Y compris, on le précise, le film de clôture : My Salinger Year, de Philippe Falardeau, mettant en vedette Margaret Qualley et Sigourney Weaver. Philippe Falardeau qui, nul doute que ce sera passionnant, offrira une leçon de cinéma (vendredi 16 octobre à 11 h sur Facebook et YouTube).

« Toutes proportions gardées, nous n’avons pas perdu énormément de choses, poursuit Zoé Protat. Sauf que tout ce qu’on avait pu prévoir lorsque la situation s’était un peu améliorée — la possibilité d’opérer des salles, celle d’avoir des premières en présence des équipes, etc. — tout ça est tombé. »

Ce qui fait le plus mal, selon la directrice de la programmation du FNC, c’est de ne pas pouvoir accueillir le public. Et pour cause, il est des phénomènes qui ne peuvent être reproduits lors de l’expérience en ligne. Par exemple, l’effervescence cinéphile qui se dégage d’une foule après une projection mémorable : cela se passe in situ. Il n’empêche, le bon cinéma ne connaît pas de frontières, y compris sanitaires.

« Le premier confinement a eu lieu peu après notre retour de la Berlinale, et donc nous avons pu vivre normalement ce festival-là où nous faisons traditionnellement beaucoup de repérage.

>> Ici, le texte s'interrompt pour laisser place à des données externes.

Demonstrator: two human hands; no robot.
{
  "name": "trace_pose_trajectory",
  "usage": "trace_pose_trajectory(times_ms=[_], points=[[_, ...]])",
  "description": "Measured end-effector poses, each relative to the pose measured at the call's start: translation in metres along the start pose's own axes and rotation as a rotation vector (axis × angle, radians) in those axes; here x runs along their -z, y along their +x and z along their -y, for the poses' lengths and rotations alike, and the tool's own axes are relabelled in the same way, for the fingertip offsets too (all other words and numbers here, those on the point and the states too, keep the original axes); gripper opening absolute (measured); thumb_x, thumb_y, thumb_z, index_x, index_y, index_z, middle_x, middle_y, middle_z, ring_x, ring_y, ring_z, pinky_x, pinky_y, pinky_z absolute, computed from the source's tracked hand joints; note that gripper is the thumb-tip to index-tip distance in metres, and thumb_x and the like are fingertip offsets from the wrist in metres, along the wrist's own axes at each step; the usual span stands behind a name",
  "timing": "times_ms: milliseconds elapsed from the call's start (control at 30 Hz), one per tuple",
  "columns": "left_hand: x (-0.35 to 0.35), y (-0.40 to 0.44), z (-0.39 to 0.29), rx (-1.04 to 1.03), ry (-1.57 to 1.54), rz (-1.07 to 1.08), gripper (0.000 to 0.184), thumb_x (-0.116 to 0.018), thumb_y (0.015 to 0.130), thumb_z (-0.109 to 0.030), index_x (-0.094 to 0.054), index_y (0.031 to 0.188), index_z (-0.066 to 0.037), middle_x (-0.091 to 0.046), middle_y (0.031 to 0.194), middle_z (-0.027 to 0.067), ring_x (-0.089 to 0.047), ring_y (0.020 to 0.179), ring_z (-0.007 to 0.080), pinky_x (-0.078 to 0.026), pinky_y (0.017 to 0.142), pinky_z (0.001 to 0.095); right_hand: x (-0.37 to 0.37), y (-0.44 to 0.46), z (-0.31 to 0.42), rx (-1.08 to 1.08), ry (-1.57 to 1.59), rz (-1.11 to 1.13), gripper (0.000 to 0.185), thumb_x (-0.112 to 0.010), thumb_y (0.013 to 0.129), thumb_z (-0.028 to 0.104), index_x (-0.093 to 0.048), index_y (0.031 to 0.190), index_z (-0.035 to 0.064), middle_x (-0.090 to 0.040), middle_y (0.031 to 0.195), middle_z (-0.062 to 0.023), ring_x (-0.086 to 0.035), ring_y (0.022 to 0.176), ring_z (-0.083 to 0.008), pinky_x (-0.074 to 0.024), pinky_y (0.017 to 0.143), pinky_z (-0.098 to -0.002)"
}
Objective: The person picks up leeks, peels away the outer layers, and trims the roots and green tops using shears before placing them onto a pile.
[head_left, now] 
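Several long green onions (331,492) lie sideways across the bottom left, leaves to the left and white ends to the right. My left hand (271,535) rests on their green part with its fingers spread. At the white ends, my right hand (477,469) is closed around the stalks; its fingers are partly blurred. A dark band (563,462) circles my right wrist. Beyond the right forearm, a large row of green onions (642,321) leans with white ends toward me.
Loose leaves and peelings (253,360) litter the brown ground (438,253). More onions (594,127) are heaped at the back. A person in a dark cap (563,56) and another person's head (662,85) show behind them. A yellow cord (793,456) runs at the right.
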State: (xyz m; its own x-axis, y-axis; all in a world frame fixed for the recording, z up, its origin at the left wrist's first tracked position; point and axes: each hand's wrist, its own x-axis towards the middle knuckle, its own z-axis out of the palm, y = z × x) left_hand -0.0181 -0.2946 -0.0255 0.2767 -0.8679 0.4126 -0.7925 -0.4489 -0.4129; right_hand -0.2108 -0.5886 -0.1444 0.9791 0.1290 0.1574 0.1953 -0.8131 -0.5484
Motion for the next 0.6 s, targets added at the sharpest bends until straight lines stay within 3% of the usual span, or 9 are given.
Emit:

Et nous avons trouvé plein de beaux titres — notamment des premiers et de deuxièmes films, ce qui s’inscrit dans notre créneau. À ça s’est plus tard ajoutée Venise, rare festival qui a eu un déroulement avec public à peu près normal, et nous y avons fait le plein d’autres merveilles. »

Du lot, Zoé Protat recommande tout spécialement la compétition internationale, avec des œuvres en provenance de l’Ukraine, de la Chine, du Brésil, de la Pologne, de l’Inde, de la Slovaquie… Un volet qui plus est paritaire. « J’espère que les gens vont aller fouiller dans cette section-là. Il y a vraiment plein de réalisatrices formidables à découvrir. »

D’où la bonne humeur relative de Zoé Protat, qui confie d’une part s’inquiéter des répercussions de la crise sur l’industrie, mais d’autre part se réjouir de la qualité des films en sélection. « C’est doux-amer », résume-t-elle.

Les billets virtuels sont disponibles à nouveaucinema.ca

Quelques suggestions

La contemplation du mystère d’Albéric Aurtenèche, Québec : un récit des origines oscillant entre réel et imaginaire, des secrets, une forêt… Intrigante proposition.

Il n’y a pas de faux métier d’Olivier Godin, Québec : le nouvel opus du plus artisanal des cinéastes d’ici (c’est un compliment, car on aime tous ses films) est décrit comme un « conte ludique et délirant ».

Ondine de Christian Petzold, Allemagne-France : le doué auteur de Phoenix et Transit propose une transposition moderne du conte relatant les amours d’un génie féminin des eaux et d’un chevalier.

Saint-Narcisse de Bruce LaBruce, Québec : le plus queer des cinéastes canadiens a fait équipe avec le scénariste québécois Martin Girard pour une comédie surréaliste, sensuelle, et d’un humour « camp » assumé.

Siberia d’Abel Ferrara, Italie-Allemagne-Mexique : ou le périple halluciné d’un barman perturbé, avec Willem Dafoe, acteur fétiche de l’iconoclaste cinéaste new-yorkais qui poursuit avec bonheur son exil italien.

The Woman Who Ran de Hong Sang-soo, Corée du Sud : une jeune femme de Séoul profite de l’absence de son mari, une première en cinq ans, pour renouer avec trois amies. Tourné à l’arraché, dans l’urgence : ce ne peut qu’être bon.

Nuit Mad Max au Ciné-parc FNC x YUL : la tétralogie postapocalyptique de bolides fous furieux imaginée par George Miller présentée dans un contexte on ne peut plus approprié.